The Sideling Hill Road Cut on I-68 and US 40 is a 340 ft notch excavated from the ridge of Sideling Hill, about 5 mi west of Hancock in Washington County, Maryland. Blasting was completed in August 1984. It is notable as an impressive man-made mountain pass, visible from miles away, and is considered to be one of the best rock exposures in Maryland and the entire northeastern United States. Almost 810 ft of strata in a tightly folded syncline are exposed in this road cut. Although other exposures may surpass Sideling Hill in either thickness of exposed strata or in quality of geologic structure, few can equal its combination of both. The exposed rocks consist of the Devonian-Mississippian Rockwell Formation, underlying the Mississippian Purslane Sandstone.

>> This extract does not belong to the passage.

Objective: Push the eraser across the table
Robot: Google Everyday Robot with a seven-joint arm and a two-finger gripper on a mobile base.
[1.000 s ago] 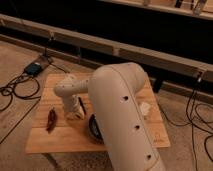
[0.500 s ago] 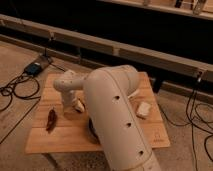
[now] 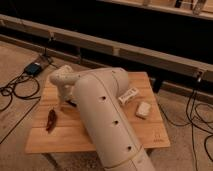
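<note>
The table [image 3: 65, 137] has a light wooden plank top. My white arm reaches over it from the lower right, with the wrist bent at the far left. The gripper [image 3: 63, 101] points down at the table's left part. A small dark piece [image 3: 72, 104] shows right beside the gripper tip, against the arm; it may be the eraser, mostly hidden.
A dark red pepper-like thing [image 3: 51, 120] lies at the table's left front. A cream-white block [image 3: 143, 109] and a white oblong object [image 3: 128, 95] lie on the right. Cables [image 3: 17, 90] and a small box [image 3: 34, 67] lie on the floor at left.
My arm has swung across the view to the left and now covers the table's middle, hiding the black bowl. The gripper has stayed low near the left part of the table.
</note>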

====Rest stop and former exhibit center====
A highway rest stop, located near the eastern side of the Sideling Hill Road Cut on I-68 west of Hancock, includes a pedestrian bridge crossing I-68, connecting the eastbound and westbound rest areas and offering views of the cut, in which stopping is prohibited.

The rest stop formerly included the Sideling Hill Exhibit Center, a four-level geological museum and travel information center which opened in 1991. Due to state budget cuts, this facility was closed on August 15, 2009, as part of a $280 million budget reduction package, saving the state about $110,000 annually. Before its closing, the center served about 95,000 visitors a year. Many of the geological exhibits from the former Exhibit Center are now displayed at the Hancock Museum in nearby Hancock, Maryland.

The former exhibit center building was reopened as a welcome center on October 9, 2015. Only part of the facility is open, with the former exhibit center exhibits remaining at the Hancock Museum.

===National Road (US 40 Scenic)===
Before construction of I-68, US 40 (now US 40 Scenic), the National Road, crossed Sideling Hill with a steep grade on each side and a sharp hairpin turn at the crest of the mountain.

===Potomac River Water Gap===
The water gap cut through Sideling Hill by the Potomac River southwest (upstream) of Hancock, Maryland, provides a low-level crossing of the ridge for the CSX Railroad, formerly the main line of the Baltimore and Ohio (B&O) Railroad, on the southern (West Virginia) side of the river, and on the northern (Maryland) side, the former Chesapeake and Ohio Canal, now a national historical park, and the former Western Maryland Railroad (now a rail trail).